We would like to thank you all for attending this earnings call and we'll be happy to take any questions at this point. Thank you.
We will now begin the question-and-answer session. The first question comes from the line of Shreya Shivani from CLSA. Please go ahead.
I have three questions, sir. First is on the overall growth outlook. So health book for us has done quite well since past two years; since FY2022, the growth has been north of 25%, 30%, 40%, right? So, expecting some moderation in growth going ahead, what will be the key drivers for growth in FY2025-26, which segments would be driving majority of the growth and how much higher than industry growth can we deliver in the years to come, given that in the Motor segment, though there has been an improvement and discipline has come in, but it's still quite a high combined ratio for one to expect us to grow very fast in the Motor segment. So that's my first question on key growth drivers and how much faster than industry can we grow in FY2025-26. Second is on the Motor TP segment. Looking at the reserving triangles for the Motor segment, TP segment specifically, so there has been a much higher reserve release in accident year '18, '19, '20, I mean the trend looks much better than the prior year trend. So how should we read this data -- does this also
Page 10 of 20 significantly add to your FY2024 loss ratio improvement on YoY basis apart from more new cars being sold? Third question is on the combined ratio, we've done quite well on the combined ratio side, for the fourth quarter that has gone by much better numbers over there.
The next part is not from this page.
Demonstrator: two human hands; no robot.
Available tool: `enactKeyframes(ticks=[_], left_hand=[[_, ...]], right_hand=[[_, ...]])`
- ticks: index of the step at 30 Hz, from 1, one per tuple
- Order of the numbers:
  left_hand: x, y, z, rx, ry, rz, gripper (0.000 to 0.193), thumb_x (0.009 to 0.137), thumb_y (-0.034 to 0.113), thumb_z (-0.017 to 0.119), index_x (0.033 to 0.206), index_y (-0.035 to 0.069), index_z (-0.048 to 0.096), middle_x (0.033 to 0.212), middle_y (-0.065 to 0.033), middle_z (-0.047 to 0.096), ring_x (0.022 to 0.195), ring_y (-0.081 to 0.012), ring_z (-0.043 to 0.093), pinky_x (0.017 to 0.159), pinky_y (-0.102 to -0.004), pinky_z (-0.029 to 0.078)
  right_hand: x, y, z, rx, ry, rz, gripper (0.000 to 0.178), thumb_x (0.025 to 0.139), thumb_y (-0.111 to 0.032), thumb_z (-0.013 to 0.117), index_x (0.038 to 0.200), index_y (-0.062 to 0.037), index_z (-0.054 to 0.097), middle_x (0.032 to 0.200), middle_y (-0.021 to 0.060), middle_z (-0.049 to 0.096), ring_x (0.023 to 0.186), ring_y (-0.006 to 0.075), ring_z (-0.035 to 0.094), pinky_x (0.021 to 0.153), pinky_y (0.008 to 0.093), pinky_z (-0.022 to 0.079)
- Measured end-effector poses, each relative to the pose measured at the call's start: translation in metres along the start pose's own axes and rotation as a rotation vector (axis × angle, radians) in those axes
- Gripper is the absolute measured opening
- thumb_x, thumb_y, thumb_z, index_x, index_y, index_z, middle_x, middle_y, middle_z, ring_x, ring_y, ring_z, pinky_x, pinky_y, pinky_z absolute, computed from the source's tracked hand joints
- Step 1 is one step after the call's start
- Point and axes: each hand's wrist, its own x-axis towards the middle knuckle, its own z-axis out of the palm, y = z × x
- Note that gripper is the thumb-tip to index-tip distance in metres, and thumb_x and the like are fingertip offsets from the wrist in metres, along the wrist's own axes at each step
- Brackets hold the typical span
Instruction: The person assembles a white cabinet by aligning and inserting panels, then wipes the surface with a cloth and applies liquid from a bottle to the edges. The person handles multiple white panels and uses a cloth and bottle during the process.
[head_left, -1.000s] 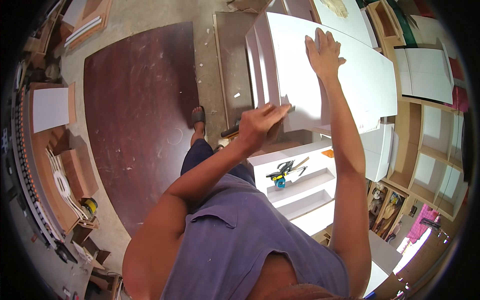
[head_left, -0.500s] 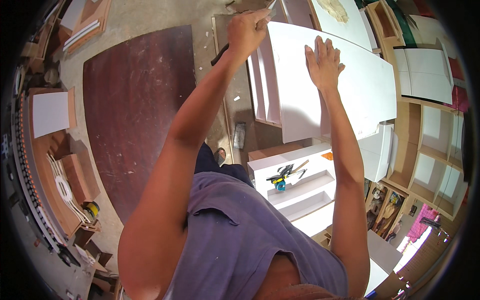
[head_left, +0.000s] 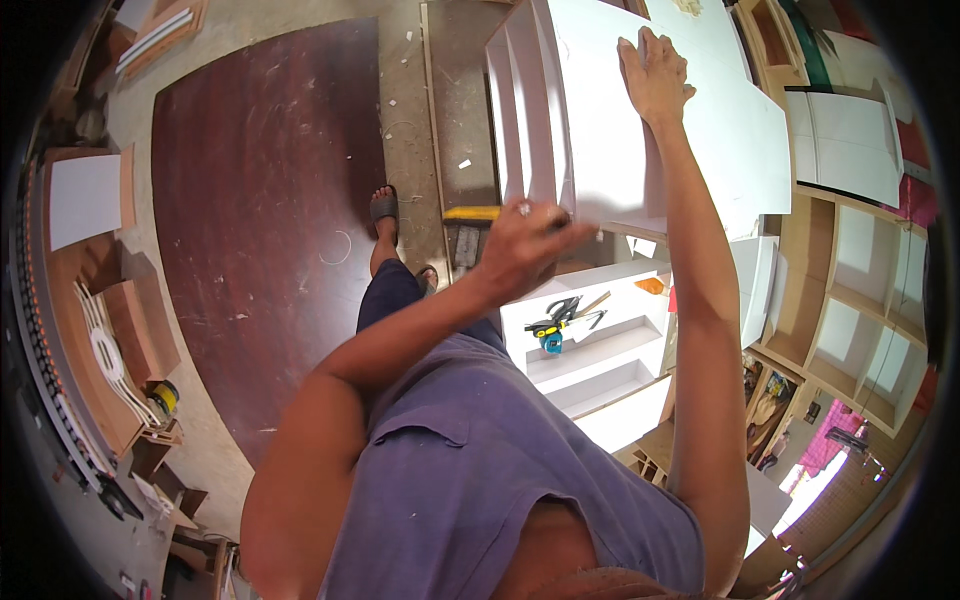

So going ahead, what is our guidance on combined ratio? And one question that I had also asked at the analyst meet about considering natural calamities as business as usual going ahead, does that change our combined ratio guidance in anyway?
On the first one, if you look at it from an overall market perspective, as we have always been saying, we have always been looking at this business in the context of being a multi-product, multi-distribution setup. And therefore, to that extent, different segment of businesses present opportunities for growth, maybe at different points of time and hence to that extent is where we have been able to put in place a model by which we are able to leverage the growth potential. In that context, when you look at the overall year gone by, we have been able to have an outperformance relative to the market growth. And if you look at in terms of how we are heading into the next year, there's a lot of positive momentum that we see from an overall market perspective as well.One, of course, the slew of regulatory reforms that we spoke as a part of the introductory remarks, that augurs well both from a market standpoint and even from the opportunity that it gives for ICICI Lombard, it's very, very positive.
Second, if you look at the thrust that the government is putting on in general, looking at significant thrust of infrastructure development, that obviously presents a lot more opportunities on multiple segments of businesses, whether you look at it in the commercial line space, maybe for example, thrust on engineering projects to begin with. Obviously, , it aids in logistics, transportation to again look at growth profitably, and more importantly, it is also expected to lead to, let's say, higher number of jobs.
And therefore, as I said, augurs very well in terms of the opportunity that one sees. Specific to your point on health, as we have always said even in the past, the opportunity that one sees in the market, if you look at few years back, the market was significantly stressed in terms of the loss experience and more importantly whether you look at it from a combined ratio standpoint. Given that some of the players are already looking at reversing some element of pricing within Group Health and particularly on the Employer-employee side, it obviously augurs well and that's the reason why you see us continuing to grow disproportionately relative to the market, and even as we head into FY2025, we believe health for the industry as well will continue to be by far the one of the fastest growing segments. And within that even for ICICI Lombard, we see an opportunity on Health, both in the Group Health as well as in the Retail Health segments. Whether the growth will be continuing to be at 25%, will it
Page 11 of 20 slightly get moderated? We will obviously wait for things to evolve. But honestly, as we have said even in the past, I don't think from a market perspective, we will continue to see prolonged periods of 25% to 30% growth from an industry standpoint. So that's something that we will obviously watch for.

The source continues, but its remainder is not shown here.